### [WHAT YOU ARE ASKED TO DO]
Restate verbatim the span of lines below between the line with "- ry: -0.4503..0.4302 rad" and the line with "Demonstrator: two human", including those two lines, and only that span.

### [DATASET CONTENT]
※ ※ ※
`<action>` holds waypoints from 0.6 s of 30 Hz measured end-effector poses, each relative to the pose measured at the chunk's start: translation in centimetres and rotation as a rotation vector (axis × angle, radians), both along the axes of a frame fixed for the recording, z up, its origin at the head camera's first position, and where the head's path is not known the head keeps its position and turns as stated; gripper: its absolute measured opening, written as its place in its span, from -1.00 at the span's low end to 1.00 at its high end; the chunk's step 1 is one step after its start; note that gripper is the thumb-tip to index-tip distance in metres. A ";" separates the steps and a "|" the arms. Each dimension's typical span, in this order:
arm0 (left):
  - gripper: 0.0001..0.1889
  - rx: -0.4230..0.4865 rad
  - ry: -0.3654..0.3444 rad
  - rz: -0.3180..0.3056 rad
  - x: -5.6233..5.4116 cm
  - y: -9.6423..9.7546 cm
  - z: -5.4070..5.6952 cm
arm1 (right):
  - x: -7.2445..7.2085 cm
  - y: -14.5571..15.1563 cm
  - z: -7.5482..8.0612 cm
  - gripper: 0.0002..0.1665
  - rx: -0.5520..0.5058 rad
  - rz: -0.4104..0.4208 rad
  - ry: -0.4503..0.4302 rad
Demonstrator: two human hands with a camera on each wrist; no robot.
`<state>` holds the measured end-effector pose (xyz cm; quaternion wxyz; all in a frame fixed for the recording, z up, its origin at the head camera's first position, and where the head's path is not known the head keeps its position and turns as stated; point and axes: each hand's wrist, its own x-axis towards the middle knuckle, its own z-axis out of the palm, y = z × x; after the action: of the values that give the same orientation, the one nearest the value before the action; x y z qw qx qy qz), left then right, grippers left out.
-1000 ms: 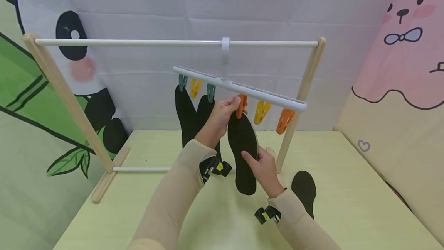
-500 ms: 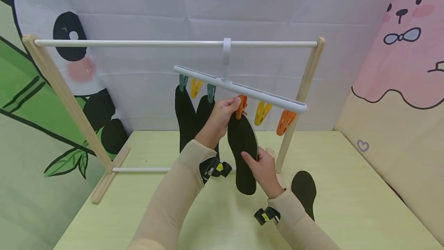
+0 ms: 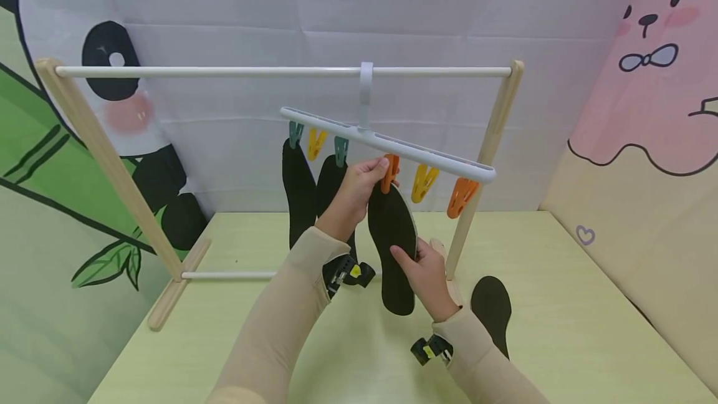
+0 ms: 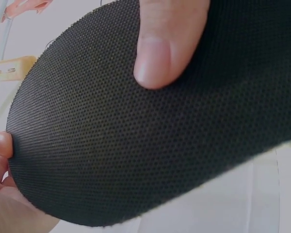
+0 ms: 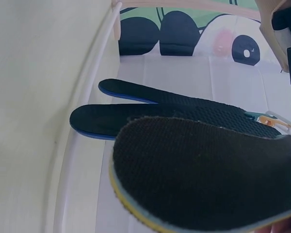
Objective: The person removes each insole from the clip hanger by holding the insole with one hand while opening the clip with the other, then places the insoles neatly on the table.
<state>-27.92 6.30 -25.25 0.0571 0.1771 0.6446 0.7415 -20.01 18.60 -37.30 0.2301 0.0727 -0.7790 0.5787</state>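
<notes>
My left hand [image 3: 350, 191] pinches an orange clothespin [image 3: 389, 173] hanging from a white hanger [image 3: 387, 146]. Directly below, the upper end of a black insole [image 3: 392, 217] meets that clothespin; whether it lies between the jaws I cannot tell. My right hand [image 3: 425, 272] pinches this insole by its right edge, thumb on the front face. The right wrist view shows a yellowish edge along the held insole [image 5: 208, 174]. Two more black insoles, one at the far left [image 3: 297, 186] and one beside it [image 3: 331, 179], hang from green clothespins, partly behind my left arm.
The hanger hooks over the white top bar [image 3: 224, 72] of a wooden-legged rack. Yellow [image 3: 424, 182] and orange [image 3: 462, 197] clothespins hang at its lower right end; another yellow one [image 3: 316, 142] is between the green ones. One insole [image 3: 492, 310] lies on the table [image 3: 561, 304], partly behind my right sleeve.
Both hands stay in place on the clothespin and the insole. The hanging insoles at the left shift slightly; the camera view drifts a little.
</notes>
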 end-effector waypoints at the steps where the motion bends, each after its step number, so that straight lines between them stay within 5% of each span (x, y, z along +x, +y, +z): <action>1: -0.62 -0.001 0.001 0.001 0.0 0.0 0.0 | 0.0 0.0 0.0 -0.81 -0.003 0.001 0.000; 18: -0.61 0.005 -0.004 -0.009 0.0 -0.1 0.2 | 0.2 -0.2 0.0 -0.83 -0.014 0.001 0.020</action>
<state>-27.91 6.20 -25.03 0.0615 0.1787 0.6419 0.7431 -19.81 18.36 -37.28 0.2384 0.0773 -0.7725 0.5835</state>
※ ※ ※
### [TASK ANSWER]
  - ry: -0.4503..0.4302 rad
Demonstrator: two human hands with a camera on each wrist; no robot.

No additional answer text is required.